Background on Cindy McCain's drug addiction
Harold Pollack argues that Democrats should refrain from trashing Cindy McCain for her history of drug addiction.
There's no shame in being a recovering addict--or an active user for that matter, provided your habit isn't hurting other people. However, Cindy McCain chose to feed her addiction in particularly loathsome ways.
When you're as rich and well-connected as she is, there are ways to feed a prescription drug habit that don't involve pressuring your underlings to commit crimes on your behalf.
Cindy McCain stole drugs from a medical charity. It doesn't get much lower than that. Worse still, she used her employees' names to obtain drugs, and even enlisted some her her staff to pick up those prescriptions on her behalf. She also used the DEA numbers of multiple physicians who worked for the American Voluntary Medical Team to obtain drugs, often without the doctors' knowledge. (Cf. Laura Silverman's excellent reporting on the McCain drug scandal.)
Doctors can be bankrupted and even prosecuted for irregular prescribing patterns. So, McCain was risking the futures of multiple families when she ordered hundreds of pain pills on the sly. One of the doctors who worked with McCain at AVMT lost his license to practice medicine over the diversion scandal.
Cindy McCain's self-indulgence ruined lives. She has publicly apologized for taking the drugs without permission, but I'm not aware of any apologies for pressuring her employees to risk their futures to feed her addiction.

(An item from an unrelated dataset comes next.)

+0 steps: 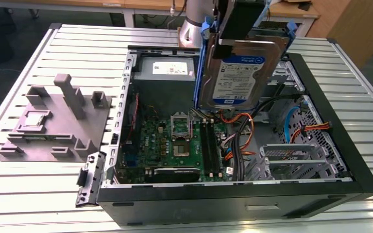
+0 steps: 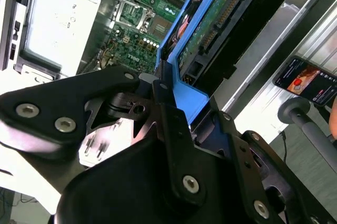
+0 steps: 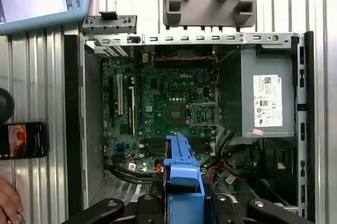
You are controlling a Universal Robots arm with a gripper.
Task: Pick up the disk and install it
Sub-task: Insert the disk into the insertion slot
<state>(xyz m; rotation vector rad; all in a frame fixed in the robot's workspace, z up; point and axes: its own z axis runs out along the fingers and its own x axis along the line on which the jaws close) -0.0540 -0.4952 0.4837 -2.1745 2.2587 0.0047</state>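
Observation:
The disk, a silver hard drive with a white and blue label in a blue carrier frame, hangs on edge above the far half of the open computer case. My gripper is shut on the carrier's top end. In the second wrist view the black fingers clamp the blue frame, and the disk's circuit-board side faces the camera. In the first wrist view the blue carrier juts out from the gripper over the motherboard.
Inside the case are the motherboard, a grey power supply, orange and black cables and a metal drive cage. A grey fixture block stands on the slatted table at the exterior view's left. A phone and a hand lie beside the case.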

Ironically, part of her diversion from criminal prosecution involved joining Narcotics Anonymous--which stipulates that an addict must make amends to those she has harmed. That's not a step Cindy appears to have taken to heart in her dealings with her former emplyee, Tom Gosinski, the main whistleblower in this case.
Gosinski alleges that Cindy fired him from AVMT for knowing too much about her drug habit. Gosinski also tipped off the DEA to McCain after he left the charity. He came forward in part because he was afraid that Cindy had filed prescriptions in his name, a suspicion that turned out to be justified.

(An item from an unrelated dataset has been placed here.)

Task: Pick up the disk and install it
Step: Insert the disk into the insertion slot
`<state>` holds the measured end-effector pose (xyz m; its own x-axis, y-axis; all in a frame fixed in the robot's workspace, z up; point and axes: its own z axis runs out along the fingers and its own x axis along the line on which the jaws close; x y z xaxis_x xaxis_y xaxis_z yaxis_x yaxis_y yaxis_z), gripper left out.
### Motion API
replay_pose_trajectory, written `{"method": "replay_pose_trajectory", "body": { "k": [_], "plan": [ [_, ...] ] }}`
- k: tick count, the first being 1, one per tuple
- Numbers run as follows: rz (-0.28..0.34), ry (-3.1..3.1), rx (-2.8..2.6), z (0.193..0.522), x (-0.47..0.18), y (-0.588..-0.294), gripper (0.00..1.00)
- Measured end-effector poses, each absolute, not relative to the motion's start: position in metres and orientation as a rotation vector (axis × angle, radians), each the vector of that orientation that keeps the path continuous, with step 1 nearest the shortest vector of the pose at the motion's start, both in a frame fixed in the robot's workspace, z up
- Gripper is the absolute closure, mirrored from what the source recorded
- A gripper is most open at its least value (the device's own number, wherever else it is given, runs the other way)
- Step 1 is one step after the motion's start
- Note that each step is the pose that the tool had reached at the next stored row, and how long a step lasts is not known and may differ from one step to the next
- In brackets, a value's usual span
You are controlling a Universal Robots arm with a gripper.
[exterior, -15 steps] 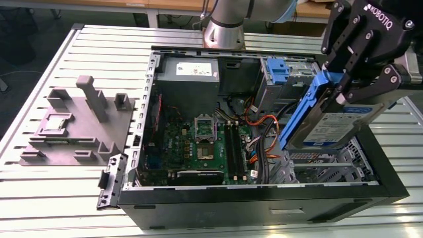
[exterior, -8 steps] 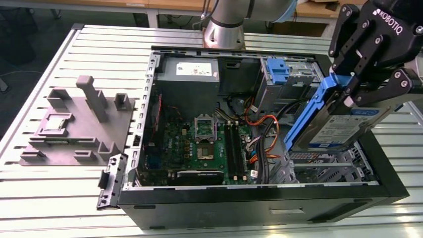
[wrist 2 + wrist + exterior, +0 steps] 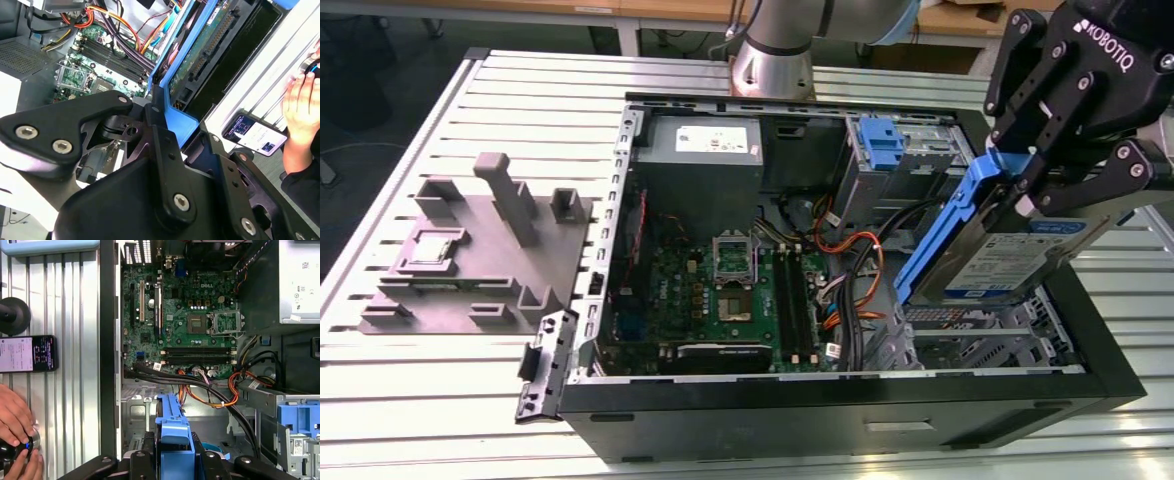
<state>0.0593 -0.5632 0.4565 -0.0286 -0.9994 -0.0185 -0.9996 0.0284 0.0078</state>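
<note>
In the exterior view the pincer [image 3: 1061, 190] is clamped on the upper end of the disk [image 3: 1001, 255], by its blue frame [image 3: 947, 225]. The disk hangs in the air over the open case [image 3: 854, 405]. It is above the metal cage [image 3: 974, 335] that sits to the exterior view's right of the board [image 3: 720, 280], and it is not seated. Its long axis drops steeply from the pincer and leans, so the lower end lies toward the exterior view's left. The labelled face is turned toward the camera. A grey fixture [image 3: 467, 250] stands well apart on the desk [image 3: 454, 400].

In the second wrist view the fingers [image 3: 160, 125] pinch the frame between them. The disk [image 3: 210, 50] runs straight away from the pincer, showing its green circuit side. A person's hand [image 3: 302, 97] and a phone [image 3: 255, 132] rest on the desk beside the case.

In the first wrist view the frame [image 3: 172, 425] is seen edge-on, pointing from the pincer [image 3: 172, 462] toward the board [image 3: 185, 320]. I judge that the disk lies in line with the pincer, free end leading, with the case floor beyond it.
</note>
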Motion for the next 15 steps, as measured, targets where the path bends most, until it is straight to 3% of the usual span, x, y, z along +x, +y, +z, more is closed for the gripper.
{"method": "replay_pose_trajectory", "body": {
  "k": [15],
  "plan": [
    [0.029,2.247,-2.184,0.4516,0.0672,-0.5687,0.64]
  ]
}}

When he sued Cindy for wrongful dismissal, she levied spurious accusations of blackmail against him.
Cindy McCain let Gosinski go in January 1993, ostensibly because AVMT couldn't afford to pay him. Gosinski alleges that she fired him because he knew too much about her drug addiction and her penchant for pilfering pills from the charity. Gosinski filed a wrongful dismissal suit against McCain in January 1994, just ahead of the 1-year statute of limitations.

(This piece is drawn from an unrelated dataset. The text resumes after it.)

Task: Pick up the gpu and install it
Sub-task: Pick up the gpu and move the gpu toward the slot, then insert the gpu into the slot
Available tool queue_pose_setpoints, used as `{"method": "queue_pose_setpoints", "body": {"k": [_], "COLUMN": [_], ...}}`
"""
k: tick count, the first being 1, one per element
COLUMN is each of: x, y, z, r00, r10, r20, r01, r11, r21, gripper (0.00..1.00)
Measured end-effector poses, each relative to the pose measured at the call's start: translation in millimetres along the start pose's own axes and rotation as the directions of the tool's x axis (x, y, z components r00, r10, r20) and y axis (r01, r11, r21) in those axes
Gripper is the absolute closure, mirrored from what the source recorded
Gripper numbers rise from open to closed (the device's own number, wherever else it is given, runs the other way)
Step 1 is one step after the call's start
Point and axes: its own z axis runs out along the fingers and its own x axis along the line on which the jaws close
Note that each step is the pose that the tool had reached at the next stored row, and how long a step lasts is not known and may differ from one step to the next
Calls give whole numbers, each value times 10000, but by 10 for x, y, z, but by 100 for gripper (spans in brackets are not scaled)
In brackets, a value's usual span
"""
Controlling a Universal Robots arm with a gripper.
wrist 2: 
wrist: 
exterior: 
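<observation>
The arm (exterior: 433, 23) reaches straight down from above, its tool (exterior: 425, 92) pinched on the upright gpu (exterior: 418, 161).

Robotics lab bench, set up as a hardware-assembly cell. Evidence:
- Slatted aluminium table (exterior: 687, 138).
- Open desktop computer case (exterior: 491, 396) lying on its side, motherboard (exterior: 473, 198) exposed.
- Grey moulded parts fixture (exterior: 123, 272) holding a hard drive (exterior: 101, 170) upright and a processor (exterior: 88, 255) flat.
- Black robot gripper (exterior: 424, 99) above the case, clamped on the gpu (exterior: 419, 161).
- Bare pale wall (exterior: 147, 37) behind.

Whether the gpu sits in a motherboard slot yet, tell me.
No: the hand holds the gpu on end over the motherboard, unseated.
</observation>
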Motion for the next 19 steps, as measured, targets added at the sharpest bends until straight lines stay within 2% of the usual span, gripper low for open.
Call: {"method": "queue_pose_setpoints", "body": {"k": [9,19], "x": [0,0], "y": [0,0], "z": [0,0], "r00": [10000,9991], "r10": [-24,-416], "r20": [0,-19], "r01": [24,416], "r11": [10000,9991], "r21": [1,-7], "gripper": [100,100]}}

The entire basis of the extortion complaint was a letter from Goskinski's lawyers asking for a $250,000 settlement. McCain and her spokesman lied to the press when they claimed that Gosinski threatened to take the case to the DEA if he didn't get the settlement. In fact, he went to the DEA months before he filed the lawsuit.
Frankly, the character of a First Spouse is rock-bottom on my list of desiderata for a presidential candidate.
As Harold says, we should abide by the norms of our moral universe, if we decide to bring up Cindy McCain's history of addiction. I would argue that our morality requires us to call out double standards where we see them. The mere possibility that Michelle Obama uttered the word "whitey" was enough to send the whole country into a tizzy for several days. Yet, nobody seems to care about the fact that Cindy McCain enlisted her employees to help her steal Vicodin from her own charity.
This whole episode underscores the rock bottom Republican truth: There are two sets of rules. One for the rich and powerful and one for everyone else.